Esta mudança altera profundamente o papel das equipas de comunicação. Já não se trata apenas de amplificar mensagens, mas também de questionar, validar, contextualizar e garantir coerência entre aquilo que é comunicado e aquilo que a organização consegue provar.
A ciência como base da confiança
A confiança constrói-se quando existe coerência entre discurso, prática e evidência.
Por isso, comunicar sustentabilidade exige uma relação mais próxima entre comunicação, equipas técnicas, sustentabilidade, operações, jurídico e liderança. Os temas tornaram-se demasiado complexos para serem tratados apenas como posicionamento de marca.
Hoje, comunicar sustentabilidade implica falar de emissões, água, biodiversidade, energia, materiais, circularidade, cadeias de valor, impacto social e regulação. Cada uma destas áreas exige conhecimento, rigor e capacidade de contextualização.
A comunicação torna-se, assim, uma função de ligação entre conhecimento técnico, estratégia e perceção pública.
O risco das mensagens vagas
Expressões como “verde”, “amigo do ambiente”, “sustentável” ou “carbono neutro” já não podem funcionar como linguagem genérica.

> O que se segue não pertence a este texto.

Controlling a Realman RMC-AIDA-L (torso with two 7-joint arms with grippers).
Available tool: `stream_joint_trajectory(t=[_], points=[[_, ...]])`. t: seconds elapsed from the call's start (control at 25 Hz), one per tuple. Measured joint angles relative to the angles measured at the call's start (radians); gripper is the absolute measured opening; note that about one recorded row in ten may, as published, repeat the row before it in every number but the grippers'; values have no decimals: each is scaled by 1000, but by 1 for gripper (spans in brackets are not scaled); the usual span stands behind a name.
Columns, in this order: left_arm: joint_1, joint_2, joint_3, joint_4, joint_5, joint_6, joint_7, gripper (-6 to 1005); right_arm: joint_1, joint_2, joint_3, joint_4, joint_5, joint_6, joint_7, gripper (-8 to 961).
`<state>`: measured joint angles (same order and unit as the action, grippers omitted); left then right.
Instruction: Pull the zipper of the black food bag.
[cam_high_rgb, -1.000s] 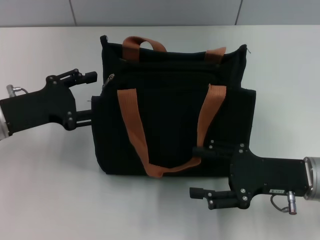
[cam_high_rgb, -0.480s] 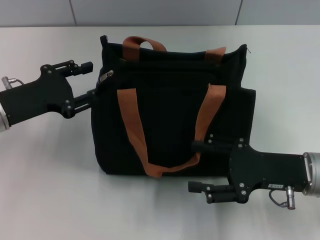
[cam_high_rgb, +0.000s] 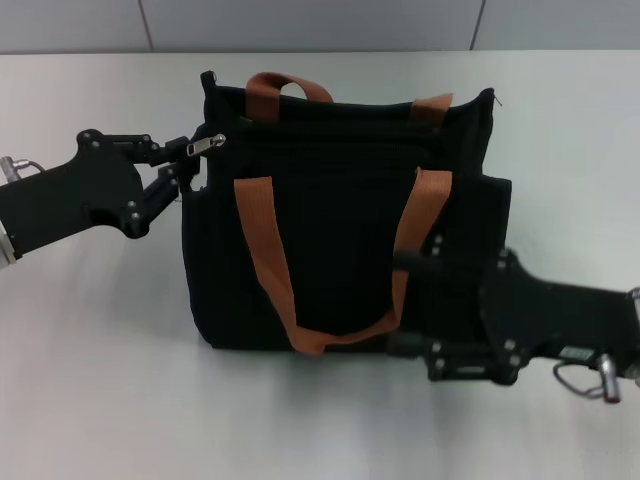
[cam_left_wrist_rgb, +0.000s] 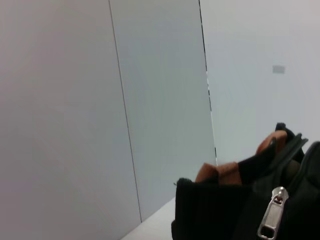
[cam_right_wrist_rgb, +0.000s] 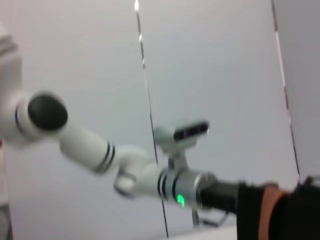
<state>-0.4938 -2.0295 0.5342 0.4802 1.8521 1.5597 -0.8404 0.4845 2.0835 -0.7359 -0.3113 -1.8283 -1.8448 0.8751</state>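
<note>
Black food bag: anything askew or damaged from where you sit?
Nothing damaged. The black food bag stands upright on the table; its zipper pull sticks out sideways at the left gripper. The right gripper sits against the bag's lower front.

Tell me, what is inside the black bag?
Nothing inside shows. The black food bag lies on the table, its fabric covering any contents. Only the silver zipper shows, beside the left gripper; the right gripper is at its lower edge.

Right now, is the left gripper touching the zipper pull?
Touching: in the head view the left gripper has its fingers closed around the zipper at the black food bag's corner.
</note>
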Motion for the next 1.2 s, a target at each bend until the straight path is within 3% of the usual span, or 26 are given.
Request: stream_joint_trajectory(t=[0.12,0.4,0.72,1.2], points=[[3,0,-1,0,-11,18,6,107,13,0,8,-1,54,-37,95,811],[13,-4,-8,7,-40,86,26,37,84,-4,11,-16,185,-36,410,810],[17,-18,-8,31,-42,103,34,17,180,-5,2,-65,190,39,706,810],[38,-19,-10,39,-79,114,65,18,332,-14,-157,-253,130,179,1265,809]])
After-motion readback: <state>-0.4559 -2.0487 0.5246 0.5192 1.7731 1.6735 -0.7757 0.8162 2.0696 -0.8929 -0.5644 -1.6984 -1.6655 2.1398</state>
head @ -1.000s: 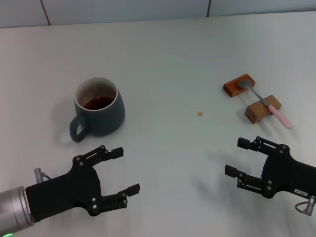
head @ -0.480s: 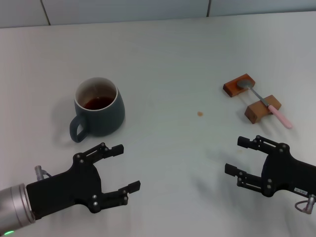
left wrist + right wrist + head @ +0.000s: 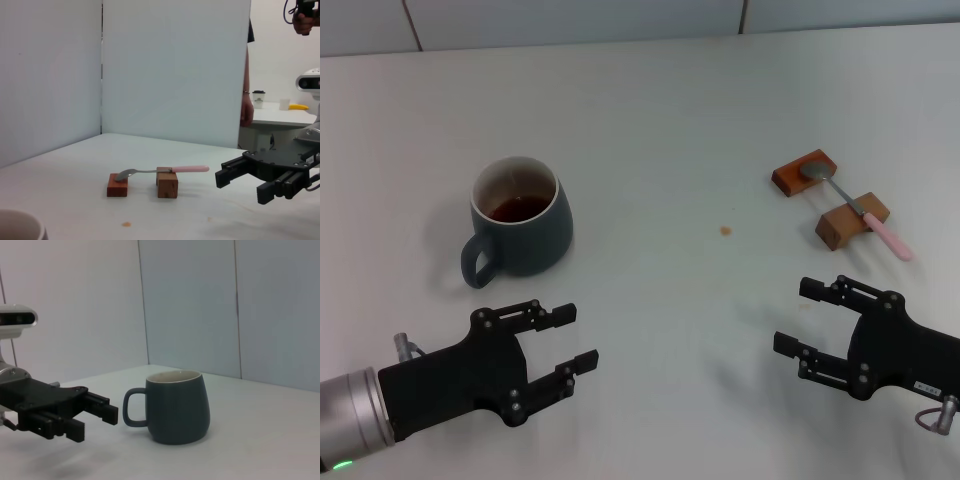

A crescente exigência regulatória e social obriga as organizações a explicar o significado de cada alegação. É necessário esclarecer em que dimensão o produto, serviço ou atividade é considerado sustentável, quais os dados utilizados, qual a referência de comparação, que fases do ciclo de vida foram analisadas e se existe algum tipo de validação independente.
Quando estas respostas não existem, a comunicação deixa de ser apenas insuficiente. Torna-se um risco.
O novo papel da comunicação
A comunicação sustentável precisa de ser clara, mas também responsável. Deve simplificar sem distorcer, inspirar sem exagerar, criar envolvimento sem esconder limitações e tornar a informação acessível sem eliminar o contexto necessário à sua correta interpretação.
Este equilíbrio será uma das competências mais importantes para marcas, empresas, instituições e autarquias nos próximos anos.
As organizações não precisam de apresentar uma imagem de perfeição. Precisam de demonstrar que compreendem os seus impactos, reconhecem os desafios, medem o progresso e comunicam com transparência.
Em síntese
Comunicar sustentabilidade exige evidência, e não apenas narrativa. A criatividade continua a ser importante, mas deve estar sustentada por dados, metodologia e conhecimento técnico.
Esta comunicação exige também maior articulação entre áreas técnicas, estratégicas e jurídicas, sobretudo num contexto em que mensagens vagas aumentam o risco de greenwashing e fragilizam a confiança.
Na INLOOP, acreditamos que a comunicação sustentável começa no rigor. Porque, quando o tema é sustentabilidade, a criatividade só gera valor quando está ao serviço da verdade.